His meeting with Guidubaldo di Montefeltro
Castiglione stayed in Rome until April 1504, fascinated, as well as by the archaeological beauties of the city, by the intense intellectual life promoted by the humanists, poets and prelates of different origins. In this context he came into contact with the Duke of Urbino, Guidubaldo di Montefeltro, who, after the death of Alexander VI (August 1503) and the election of Pope Giulio II, had recovered his state, which in June 1502 had been taken from him by Cesare Borgia. This revolutionary meeting sparks in Castiglione’s mind the desire to switch from Mantua to Urbino, from one master to another, as Guidubaldo appears to him to be far more similar to his human and civil ideals than Francesco Gonzaga. The moral and cultural stature of Guidubaldo is too superior to that of the Mantuan, reserved and cold, suspicious and full of envy, for Baldassarre not to feel the pressure of his dream to change his allegiance. Via his cousin Cesare Gonzaga, already related to the duke, he makes the first agreements with Guidubaldo for entering into his service.

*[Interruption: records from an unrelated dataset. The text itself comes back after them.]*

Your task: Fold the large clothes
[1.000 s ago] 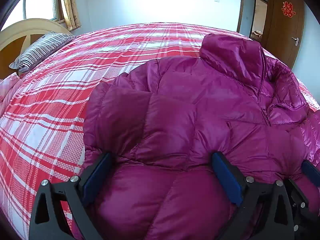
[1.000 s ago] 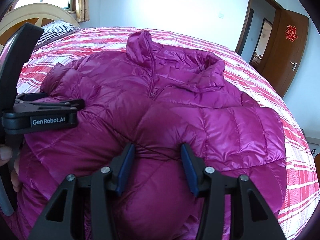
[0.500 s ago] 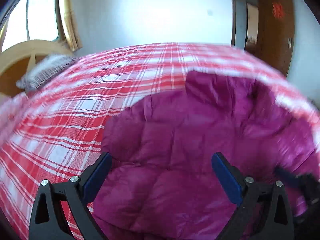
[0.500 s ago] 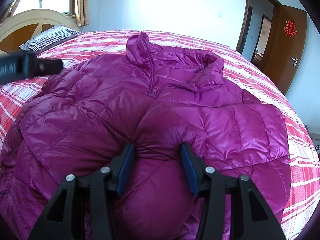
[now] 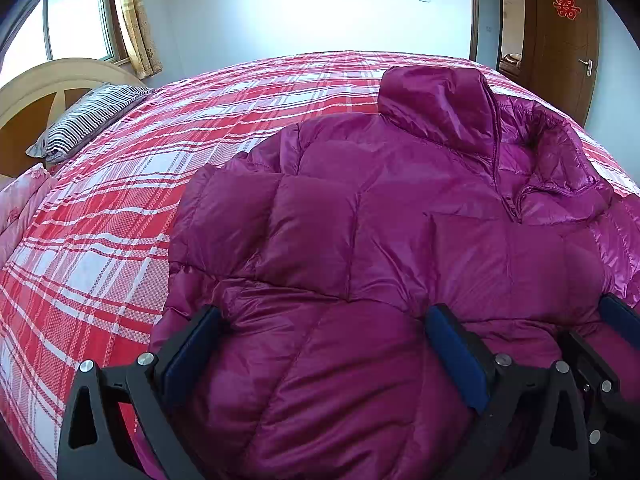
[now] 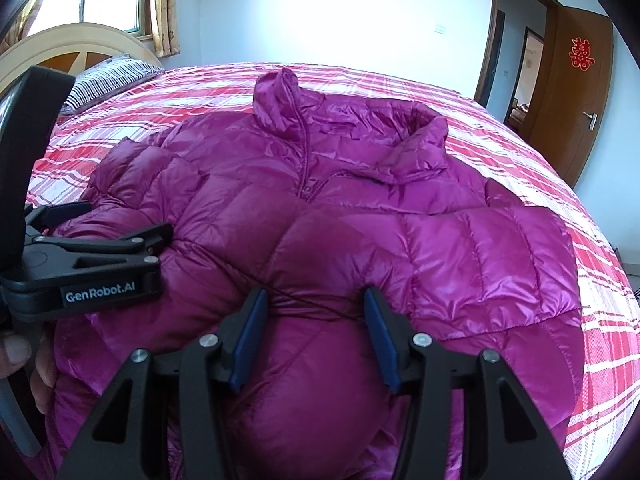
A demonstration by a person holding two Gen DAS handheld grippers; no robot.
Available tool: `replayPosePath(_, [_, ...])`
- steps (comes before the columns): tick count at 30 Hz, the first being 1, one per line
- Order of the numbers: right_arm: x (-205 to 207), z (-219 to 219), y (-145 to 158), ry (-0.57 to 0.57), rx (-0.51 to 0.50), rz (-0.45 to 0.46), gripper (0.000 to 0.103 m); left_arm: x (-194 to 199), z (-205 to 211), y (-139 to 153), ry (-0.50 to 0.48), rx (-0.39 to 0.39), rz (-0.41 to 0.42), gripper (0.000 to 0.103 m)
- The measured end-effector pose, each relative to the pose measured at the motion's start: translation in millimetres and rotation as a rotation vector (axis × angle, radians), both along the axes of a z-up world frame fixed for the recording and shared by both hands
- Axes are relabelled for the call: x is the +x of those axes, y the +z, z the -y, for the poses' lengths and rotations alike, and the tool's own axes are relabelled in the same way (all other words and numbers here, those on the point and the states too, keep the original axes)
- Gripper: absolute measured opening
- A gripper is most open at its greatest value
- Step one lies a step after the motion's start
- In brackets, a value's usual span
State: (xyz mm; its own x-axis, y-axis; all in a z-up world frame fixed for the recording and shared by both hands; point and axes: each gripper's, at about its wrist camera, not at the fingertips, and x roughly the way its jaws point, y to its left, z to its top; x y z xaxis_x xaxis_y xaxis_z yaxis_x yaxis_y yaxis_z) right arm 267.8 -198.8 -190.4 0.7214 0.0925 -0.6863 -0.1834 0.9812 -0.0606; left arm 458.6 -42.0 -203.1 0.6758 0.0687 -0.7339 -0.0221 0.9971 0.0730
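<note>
A large magenta puffer jacket [image 5: 380, 232] lies on the red plaid bed, collar at the far end; it also shows in the right wrist view [image 6: 360, 216]. My left gripper [image 5: 320, 332] is wide open, its fingers pressed into the puffy lower part of the jacket with padding bulging between them. My right gripper [image 6: 314, 316] is partly closed around a bulging fold of the jacket's lower part, pinching it. The left gripper [image 6: 104, 240] shows from the side at the left of the right wrist view, resting on the jacket. The right gripper's fingers [image 5: 616, 316] show at the right edge of the left wrist view.
The red and white plaid bed [image 5: 120, 208] spreads to the left of the jacket and past its right side [image 6: 592, 264]. A striped pillow [image 5: 88, 120] lies by the wooden headboard [image 5: 52, 84]. A brown door [image 6: 576, 92] stands at the far right.
The left gripper lifted away from the jacket, then came back down onto its lower left part, still open. The right gripper stayed in place, pinching the fold.
</note>
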Motion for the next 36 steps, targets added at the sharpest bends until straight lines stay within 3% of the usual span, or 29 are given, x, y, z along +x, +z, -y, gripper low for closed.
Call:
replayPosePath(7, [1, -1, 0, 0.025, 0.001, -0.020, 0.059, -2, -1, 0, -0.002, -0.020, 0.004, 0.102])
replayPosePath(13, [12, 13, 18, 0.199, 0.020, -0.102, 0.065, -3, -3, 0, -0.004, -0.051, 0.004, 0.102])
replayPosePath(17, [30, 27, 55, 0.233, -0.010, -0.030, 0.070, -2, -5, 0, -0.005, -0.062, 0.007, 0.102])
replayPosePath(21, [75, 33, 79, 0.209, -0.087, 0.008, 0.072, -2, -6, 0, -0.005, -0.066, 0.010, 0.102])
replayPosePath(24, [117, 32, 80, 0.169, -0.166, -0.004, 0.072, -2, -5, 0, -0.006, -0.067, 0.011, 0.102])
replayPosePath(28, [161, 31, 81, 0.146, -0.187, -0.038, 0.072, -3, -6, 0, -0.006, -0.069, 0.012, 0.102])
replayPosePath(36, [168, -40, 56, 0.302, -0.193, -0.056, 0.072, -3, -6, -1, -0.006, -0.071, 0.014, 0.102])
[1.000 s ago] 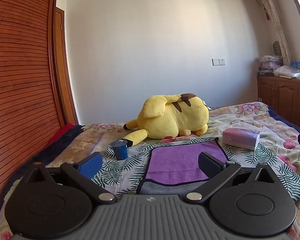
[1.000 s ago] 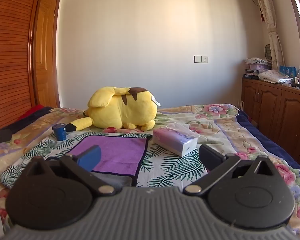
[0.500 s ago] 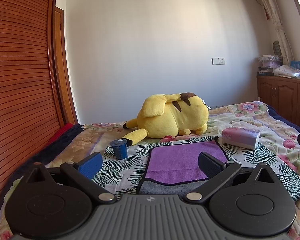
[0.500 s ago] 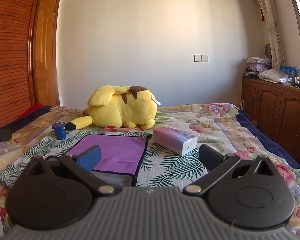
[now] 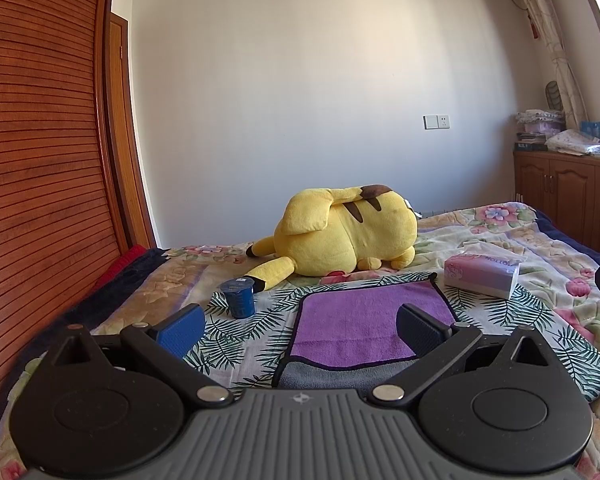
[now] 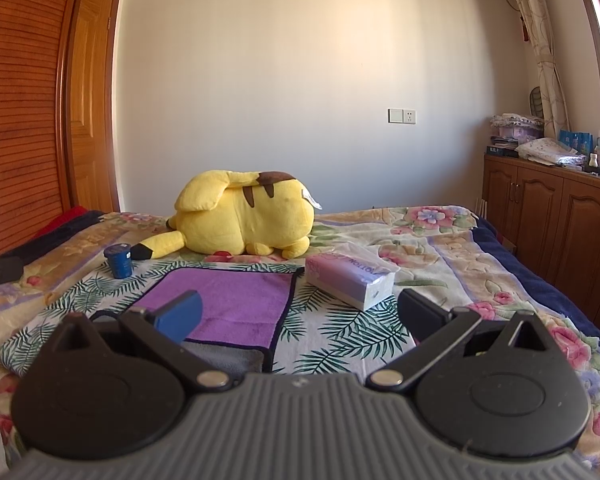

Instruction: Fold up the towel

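Toy: a yellow Pikachu plush (image 5: 345, 236) lies far back on the flowery bedspread (image 6: 439, 248).
Cup: a small blue cup (image 5: 238, 298) stands near its tail.
Box: a pink tissue box (image 6: 347, 280), right.

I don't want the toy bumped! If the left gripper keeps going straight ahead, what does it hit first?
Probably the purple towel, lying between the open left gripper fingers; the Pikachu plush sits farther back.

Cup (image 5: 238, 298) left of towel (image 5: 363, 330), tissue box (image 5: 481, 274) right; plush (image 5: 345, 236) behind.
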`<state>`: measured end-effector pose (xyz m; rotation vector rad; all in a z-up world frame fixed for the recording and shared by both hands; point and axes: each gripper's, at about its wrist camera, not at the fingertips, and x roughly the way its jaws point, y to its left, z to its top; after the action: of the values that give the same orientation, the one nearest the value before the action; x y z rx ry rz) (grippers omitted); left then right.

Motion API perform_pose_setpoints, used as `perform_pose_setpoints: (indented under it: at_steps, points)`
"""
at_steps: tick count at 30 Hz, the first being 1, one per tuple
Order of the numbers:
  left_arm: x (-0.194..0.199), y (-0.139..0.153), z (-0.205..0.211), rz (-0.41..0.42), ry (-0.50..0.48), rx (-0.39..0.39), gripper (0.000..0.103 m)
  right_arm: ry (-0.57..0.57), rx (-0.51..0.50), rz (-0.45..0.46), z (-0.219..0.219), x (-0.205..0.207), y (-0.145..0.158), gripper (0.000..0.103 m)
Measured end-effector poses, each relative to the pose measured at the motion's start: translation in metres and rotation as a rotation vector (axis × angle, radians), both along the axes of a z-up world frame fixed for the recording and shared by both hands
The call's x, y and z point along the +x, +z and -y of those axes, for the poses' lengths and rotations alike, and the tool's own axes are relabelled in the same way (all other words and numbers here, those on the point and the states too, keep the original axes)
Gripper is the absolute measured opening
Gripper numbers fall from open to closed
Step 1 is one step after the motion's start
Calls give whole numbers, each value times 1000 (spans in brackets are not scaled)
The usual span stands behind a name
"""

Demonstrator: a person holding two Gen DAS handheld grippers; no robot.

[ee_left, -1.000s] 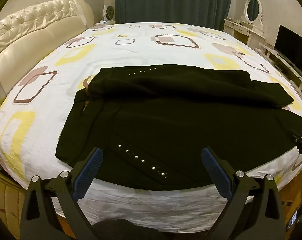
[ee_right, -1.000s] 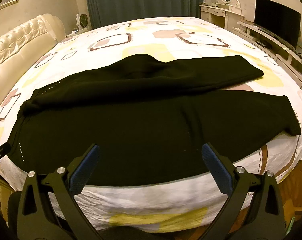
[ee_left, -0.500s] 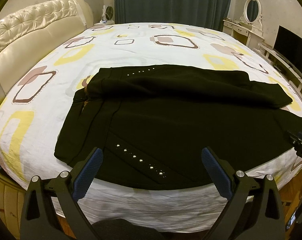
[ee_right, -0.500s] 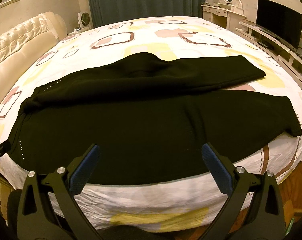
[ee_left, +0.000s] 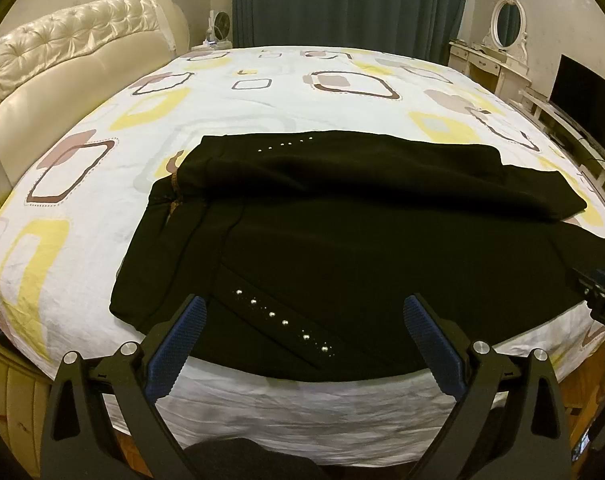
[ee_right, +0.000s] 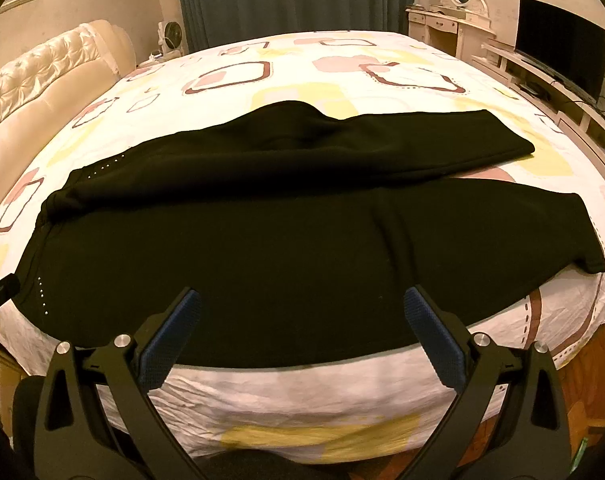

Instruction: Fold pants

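Note:
Black pants (ee_left: pixel 362 232) lie spread across the near part of the bed (ee_left: pixel 262 100), waist to the left, legs running right. The far leg is folded partly over the near one. A row of silver studs (ee_left: pixel 282 322) marks the near pocket. My left gripper (ee_left: pixel 304 308) hovers open above the near hem edge by the studs, holding nothing. In the right wrist view the same pants (ee_right: pixel 302 240) fill the middle, leg ends at right. My right gripper (ee_right: pixel 300 300) is open over the near edge of the near leg, empty.
The bed sheet (ee_right: pixel 302 400) hangs over the near side. A cream tufted headboard (ee_left: pixel 62 64) stands at left. A white dresser with a mirror (ee_left: pixel 498 52) and a dark TV (ee_right: pixel 558 60) on a low shelf are at right. Dark curtains (ee_left: pixel 342 0) hang behind.
Both grippers have shifted slightly, keeping their wide-open stance. The pants have not moved.

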<state>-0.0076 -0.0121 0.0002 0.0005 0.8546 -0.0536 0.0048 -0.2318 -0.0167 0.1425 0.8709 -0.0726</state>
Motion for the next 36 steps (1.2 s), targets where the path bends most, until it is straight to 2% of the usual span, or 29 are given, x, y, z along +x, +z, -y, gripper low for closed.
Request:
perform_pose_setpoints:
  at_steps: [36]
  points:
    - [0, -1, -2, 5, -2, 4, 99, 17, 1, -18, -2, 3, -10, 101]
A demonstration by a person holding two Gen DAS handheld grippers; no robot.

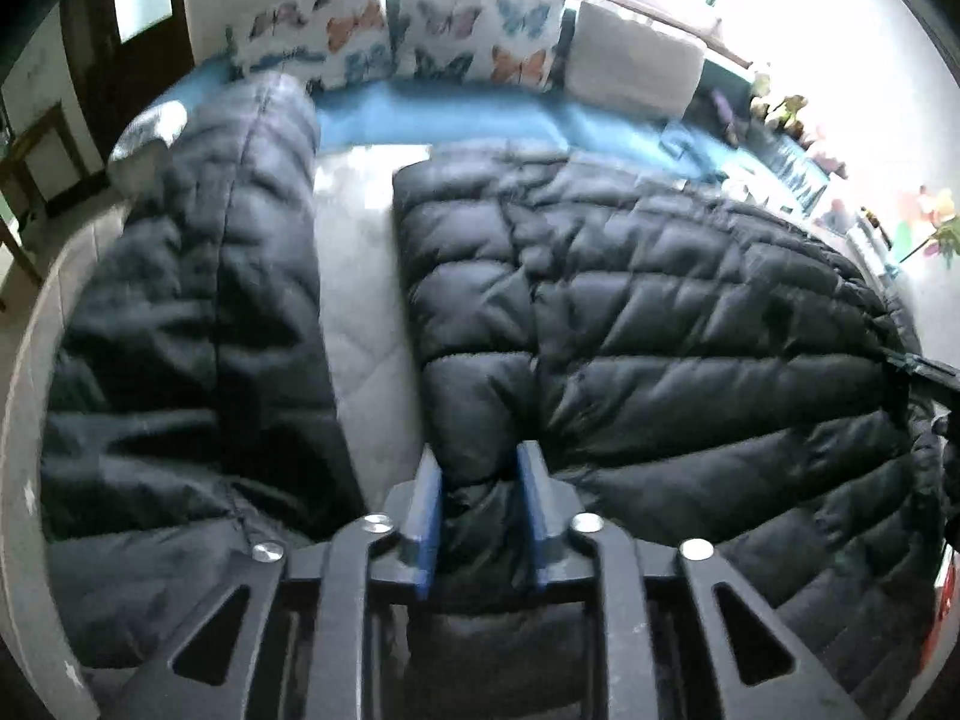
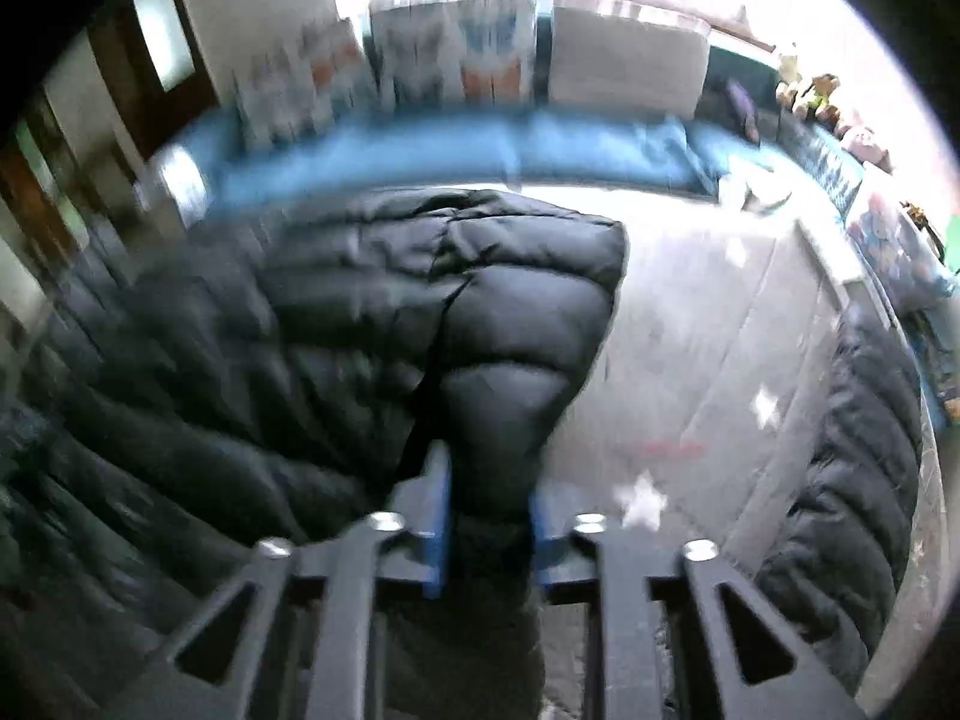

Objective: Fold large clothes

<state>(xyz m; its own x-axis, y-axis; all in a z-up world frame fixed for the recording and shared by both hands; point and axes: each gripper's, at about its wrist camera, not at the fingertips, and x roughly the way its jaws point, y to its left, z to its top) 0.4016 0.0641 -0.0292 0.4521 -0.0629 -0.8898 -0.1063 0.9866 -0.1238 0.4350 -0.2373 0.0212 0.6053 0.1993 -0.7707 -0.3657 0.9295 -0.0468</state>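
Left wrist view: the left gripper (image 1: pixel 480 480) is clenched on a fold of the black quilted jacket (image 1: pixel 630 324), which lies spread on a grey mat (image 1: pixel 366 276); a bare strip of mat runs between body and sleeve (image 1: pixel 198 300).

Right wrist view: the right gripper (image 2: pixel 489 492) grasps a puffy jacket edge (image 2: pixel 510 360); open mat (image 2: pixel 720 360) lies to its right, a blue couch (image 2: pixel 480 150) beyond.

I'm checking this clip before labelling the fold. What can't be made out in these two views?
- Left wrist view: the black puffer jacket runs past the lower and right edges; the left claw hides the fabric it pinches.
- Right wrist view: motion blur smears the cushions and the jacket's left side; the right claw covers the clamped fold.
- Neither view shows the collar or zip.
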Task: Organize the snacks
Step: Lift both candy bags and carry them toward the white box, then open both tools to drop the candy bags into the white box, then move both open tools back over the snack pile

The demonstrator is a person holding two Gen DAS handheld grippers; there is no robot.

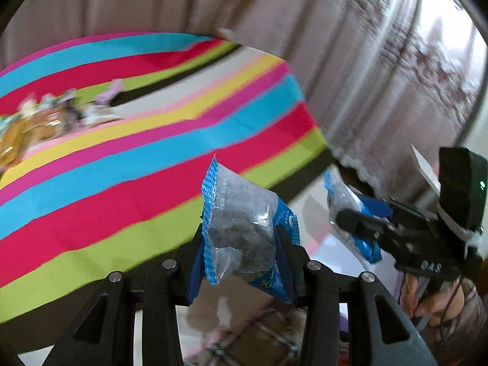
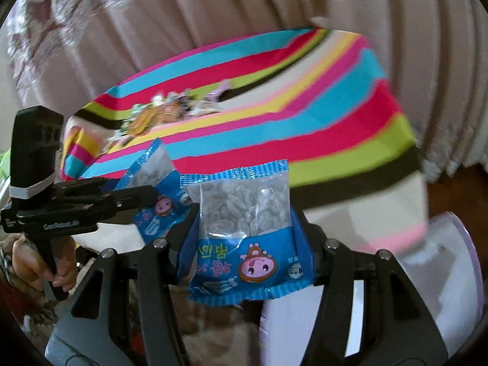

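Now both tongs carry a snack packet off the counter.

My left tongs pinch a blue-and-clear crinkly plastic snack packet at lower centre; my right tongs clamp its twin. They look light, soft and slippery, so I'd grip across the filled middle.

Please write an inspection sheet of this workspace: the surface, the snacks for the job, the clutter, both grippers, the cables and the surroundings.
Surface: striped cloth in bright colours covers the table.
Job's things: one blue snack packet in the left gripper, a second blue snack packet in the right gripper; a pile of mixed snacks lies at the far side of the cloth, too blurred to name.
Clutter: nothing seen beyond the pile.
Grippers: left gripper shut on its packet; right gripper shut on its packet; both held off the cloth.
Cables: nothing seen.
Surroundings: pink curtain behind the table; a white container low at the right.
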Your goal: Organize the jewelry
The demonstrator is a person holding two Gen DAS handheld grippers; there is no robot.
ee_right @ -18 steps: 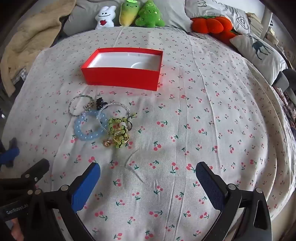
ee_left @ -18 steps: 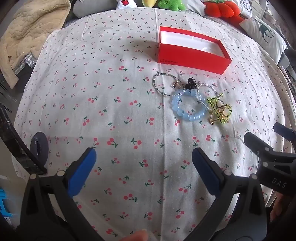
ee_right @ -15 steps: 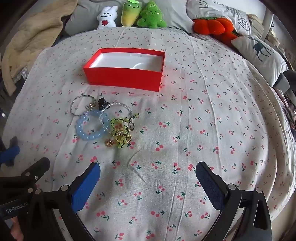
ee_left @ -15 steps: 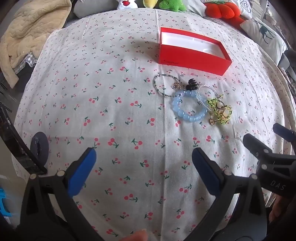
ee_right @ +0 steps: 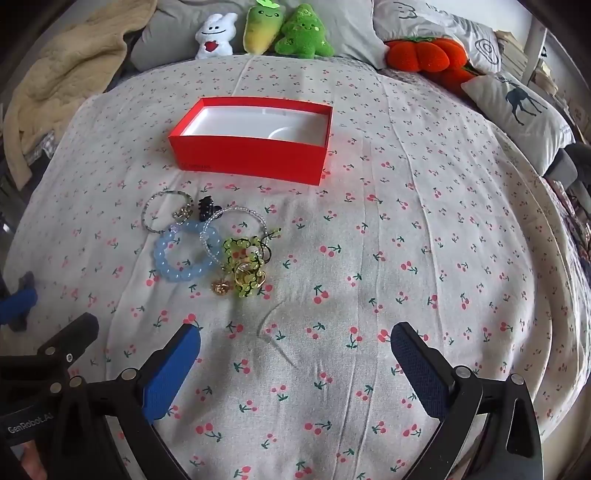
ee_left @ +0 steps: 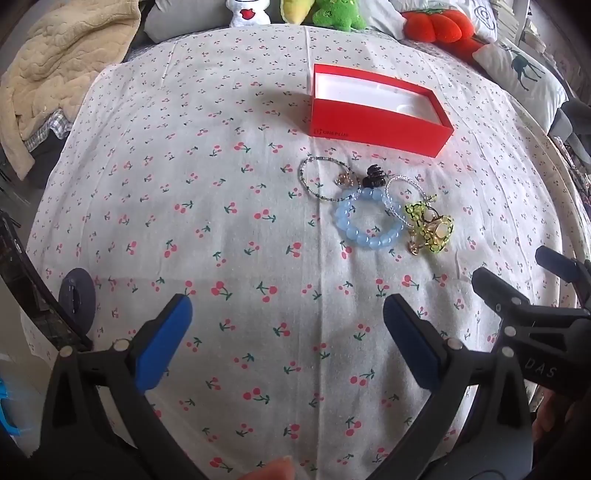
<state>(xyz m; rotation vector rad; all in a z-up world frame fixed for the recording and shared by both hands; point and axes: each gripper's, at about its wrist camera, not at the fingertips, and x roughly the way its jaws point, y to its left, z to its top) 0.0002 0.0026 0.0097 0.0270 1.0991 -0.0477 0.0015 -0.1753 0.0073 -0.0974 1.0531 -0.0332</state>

Returning to Mantua in June 1504, he asked the Marquis Francesco Gonzaga for leave to enter the service of the Duke of Urbino. Behind this separation, heavy with consequences for the biography of Castiglione, it is presumed that there was, as well as the attraction of Guidubaldo, an insatiable antipathy for the prince of Mantua, which, caused by the incompatibility of their respectivetemperaments, had now been going on, due to obscure reasons, for some years.
Thus, no longer a youth, Castiglione decided, in order to remain faithful to himself and to his values, to dramatically sever his feudal and family ties with the Gonzagas, receiving in return, together with his freedom, a dark and permanent threat, which did not allow him to set foot at home until 1514 without risking his life. His diplomatic immunity was not enough to protect him from the rancour of the marquis. In fact, in a letter to his mother written on 1stNovember 1504, Castiglione writes: «I do not for any reason want to come to Mantua at the moment: it is enough for me now to visit the my dearest mother with these letters, and I never think of Mantua without a hair turning white. And if it were not for my dearest mother., I would never think about it» (B.Castiglione, Le lettere, by G. La Rocca, I, Milan 1978, 35).